Enter the teen years. Don't even think about going there without a strategy. Kids get smarter ya know! The teen years require a trip back to the 'war room' to iron out policies on a myriad of things...dating, curfews, parties, driving, study habits, part time jobs, and most importantly, how to handle a child inching out from under the safety and protection of your wings to find wings of their own.

Our strategy?
Essentially it was this-

love a lot
listen a lot
pray a lot

That makes it sound like we flew by the seat of our pants but I can assure you we did not. Its just that I think everything we did during the teen years falls into one of those categories. Loving a teenager means doling out hugs and encouraging words but it also means having rules and consequences to go with. Listening means sometimes they pour their heart out and it breaks yours just a little. It means you occasionally re-evaluate the rules and adjust as maturity and situations warrant. Praying a lot means you're not in it alone and I kind of think that's the seret to life.

I'm not implying that my strategies worked all the time, that we never had to corral a tantrum-ing toddler, that every evening was harmonious-ha, or that the teen years were without tough moments...but we had a goal and we tried to keep site of that goal as our children grew.

My girls are both well adjusted young adults in their early 20's and you might think I'd have no more need of a strategy. Sorry moms of little ones, but I'm finding these may be the trickiest years of all. Along with loving and listening and praying a lot, I'm learning there's something else needed in my 'war chest' -

Don't say everything I think.

Raise your hand if you have 20-somethings in your life and you find that last bit really hard. I'm raising my hand. I find that to be harder than negotiating boundaries with a toddler, settling a sleep- over dispute amongst tweens, or explaining to my teen for the 15th time why perception matters.

Daughter2 is finishing up her college career now but daughter1 has graduated and is out in the working world. She has her own apartment, car insurance, weekend plans and money. She does a good job in balancing her life and I try to resist tweaking it. I'm afraid I don't always succeed. See paragraph above.

One piece of advice I give my young adult children is this-set goals and then make a plan to meet those goals. Strategize. Yes, sometimes plans will need adjusting or even tossing out, but rolling thru life with no plan doesn't mean life won't happen. It just means you may not have the life you want. And every now and then God opens an unexpected door and you'll need a new plan. Re-strategize. Listen a lot, love a lot, pray a lot.

I'm not a 20-something but I am trying to follow my own advice.


  1. Great post, Joyce. And it never ends, not even when they're grown and have their own babies. Pray a LOT.

  2. Exactly what I needed today! I am trying to regroup after our move, vacation and sickness. I'm just tired of "surviving" the past months and am ready to do some strategizing in November! Yay!

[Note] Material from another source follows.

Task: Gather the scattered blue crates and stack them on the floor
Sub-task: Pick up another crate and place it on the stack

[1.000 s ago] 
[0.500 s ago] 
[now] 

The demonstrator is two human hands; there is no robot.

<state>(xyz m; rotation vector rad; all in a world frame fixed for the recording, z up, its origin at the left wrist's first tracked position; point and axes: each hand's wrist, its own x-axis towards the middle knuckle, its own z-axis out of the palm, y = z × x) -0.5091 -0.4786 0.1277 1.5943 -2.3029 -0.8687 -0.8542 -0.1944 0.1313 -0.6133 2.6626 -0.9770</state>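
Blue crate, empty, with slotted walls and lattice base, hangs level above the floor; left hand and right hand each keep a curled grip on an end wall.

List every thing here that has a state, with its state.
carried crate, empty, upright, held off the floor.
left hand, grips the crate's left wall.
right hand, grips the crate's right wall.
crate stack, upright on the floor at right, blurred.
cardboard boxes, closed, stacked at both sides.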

    Yes, I have a 21 year old, 18 year old, 9 year old and 8 year old. The older two are harder, but like you, my two are well-adjusted and faithful to the Lord, but trying to keep quiet becomes an art form for parents. :)

    That's why I'm also trying to really enjoy the two younger girls, cause I know these are the "golden years" (what we call around here - out of toddlerhood, not quite a tween yet.)

    Anyway, I was right there with you today. Thanks for the encouragement.

  3. Excellent advice, Joyce. I have a 20-something daughter who recently got married. There's so much advice I'd love to give her. :-) But I try to wait until asked. Yesterday she called and asked. Whew.

    Thanks for sharing these thoughts. They are helpful.

  4. I'm raising my hand. I find it quite challenging to not say everything on my mind, but also realize that some things need to be said because all adults need "adjustment" from time to time. I am referring to some of the selfish decisions my children make in the name of "independence" and "being an adult now." For me it's the amount of help I get around the house compared to the bennies they receive for living here. Seems out of kilter. And also how much extended family get their attention when they fly in from out of town. I want to say, "No, you may NOT go to that concert. Your aunts see you every 2-3 years so don't even THINK about doing what you could any time." I might have said that this weekend?? It backfired.

  5. Well said, Joyce! I'm right there with ya'!

    As our kids grow older, get married, then have children of their own it gets a bit harder--to remember to keep quiet. LOL In many ways, the early years of child-rearing was easier--we had control!

  6. I like this post! I have a sneaking suspicion you're talking about me when you mention your new strategy: "Don't say everything I think"... hmm. But I love you and all your wonderful strategies and advice over the years.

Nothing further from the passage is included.